# [Work order]
Please set down only the lines that run from the one containing "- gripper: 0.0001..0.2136" to the end of the listing below, exactly as written.

------ Supplied information ------

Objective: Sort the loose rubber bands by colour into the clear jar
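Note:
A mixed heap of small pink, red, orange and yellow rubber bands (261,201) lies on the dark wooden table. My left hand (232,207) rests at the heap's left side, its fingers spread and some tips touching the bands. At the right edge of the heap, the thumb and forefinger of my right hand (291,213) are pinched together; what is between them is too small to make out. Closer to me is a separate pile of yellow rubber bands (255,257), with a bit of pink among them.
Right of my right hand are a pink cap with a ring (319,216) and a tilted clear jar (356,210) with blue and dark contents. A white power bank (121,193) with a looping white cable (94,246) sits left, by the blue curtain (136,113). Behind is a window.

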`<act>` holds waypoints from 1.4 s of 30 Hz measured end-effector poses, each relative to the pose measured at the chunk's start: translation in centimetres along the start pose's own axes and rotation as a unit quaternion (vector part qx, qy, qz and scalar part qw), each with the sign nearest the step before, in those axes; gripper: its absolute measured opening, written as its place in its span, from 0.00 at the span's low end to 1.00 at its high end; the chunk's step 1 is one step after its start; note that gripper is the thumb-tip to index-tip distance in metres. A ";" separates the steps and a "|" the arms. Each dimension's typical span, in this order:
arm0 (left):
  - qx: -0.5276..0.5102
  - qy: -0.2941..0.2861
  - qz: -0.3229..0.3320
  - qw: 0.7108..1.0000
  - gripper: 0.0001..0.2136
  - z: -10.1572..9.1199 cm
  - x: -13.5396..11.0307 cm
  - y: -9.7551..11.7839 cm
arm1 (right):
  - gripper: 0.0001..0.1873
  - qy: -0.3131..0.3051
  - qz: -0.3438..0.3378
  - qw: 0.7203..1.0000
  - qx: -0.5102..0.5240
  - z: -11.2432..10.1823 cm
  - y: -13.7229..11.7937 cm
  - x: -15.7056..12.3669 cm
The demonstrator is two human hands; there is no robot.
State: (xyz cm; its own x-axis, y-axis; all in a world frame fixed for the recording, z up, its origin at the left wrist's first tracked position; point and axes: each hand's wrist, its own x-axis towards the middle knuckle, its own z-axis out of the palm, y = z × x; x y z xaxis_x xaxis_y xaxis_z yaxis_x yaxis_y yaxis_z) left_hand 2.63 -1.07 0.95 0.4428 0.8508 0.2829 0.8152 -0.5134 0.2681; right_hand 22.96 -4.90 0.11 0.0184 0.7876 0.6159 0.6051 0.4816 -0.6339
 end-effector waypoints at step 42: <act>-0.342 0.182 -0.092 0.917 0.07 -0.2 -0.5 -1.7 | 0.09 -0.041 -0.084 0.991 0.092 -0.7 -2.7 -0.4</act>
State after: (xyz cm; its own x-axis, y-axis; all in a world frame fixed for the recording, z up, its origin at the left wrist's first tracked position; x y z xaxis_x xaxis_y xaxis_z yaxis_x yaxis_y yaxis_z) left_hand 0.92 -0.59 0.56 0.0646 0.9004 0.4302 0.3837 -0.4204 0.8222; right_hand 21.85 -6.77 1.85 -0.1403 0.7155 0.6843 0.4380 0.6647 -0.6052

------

# [Output of the exercise]
  - gripper: 0.0001..0.2136
  - z: -10.1572..9.1199 cm
  - x: -13.5396..11.0307 cm
  - y: -9.7551..11.7839 cm
arm1 (right):
  - gripper: 0.0001..0.1873
  - qy: -0.3131..0.3051
  - qz: -0.3438..0.3378
  - qw: 0.7203..1.0000
  - qx: -0.5102..0.5240
  - z: -11.2432..10.1823 cm
  - y: -13.7229..11.7937 cm
  - x: -15.7056..12.3669 cm
The demonstrator is two human hands; there is no robot.
State: (xyz cm; its own x-axis, y-axis; all in a world frame fixed for the recording, z up, its origin at the left wrist's first tracked position; point and axes: each hand's wrist, its own x-axis towards the middle knuckle, its own z-axis out of the palm, y = z × x; x y z xaxis_x xaxis_y xaxis_z yaxis_x yaxis_y yaxis_z) left_hand 2.63 -1.07 0.95 0.4428 0.8508 0.2829 0.8152 -0.5134 0.2681; right_hand 22.96 -4.90 0.11 0.0184 0.7876 0.6159 0.6051 0.4816 -0.6339
 end-effector waypoints at step 42: <act>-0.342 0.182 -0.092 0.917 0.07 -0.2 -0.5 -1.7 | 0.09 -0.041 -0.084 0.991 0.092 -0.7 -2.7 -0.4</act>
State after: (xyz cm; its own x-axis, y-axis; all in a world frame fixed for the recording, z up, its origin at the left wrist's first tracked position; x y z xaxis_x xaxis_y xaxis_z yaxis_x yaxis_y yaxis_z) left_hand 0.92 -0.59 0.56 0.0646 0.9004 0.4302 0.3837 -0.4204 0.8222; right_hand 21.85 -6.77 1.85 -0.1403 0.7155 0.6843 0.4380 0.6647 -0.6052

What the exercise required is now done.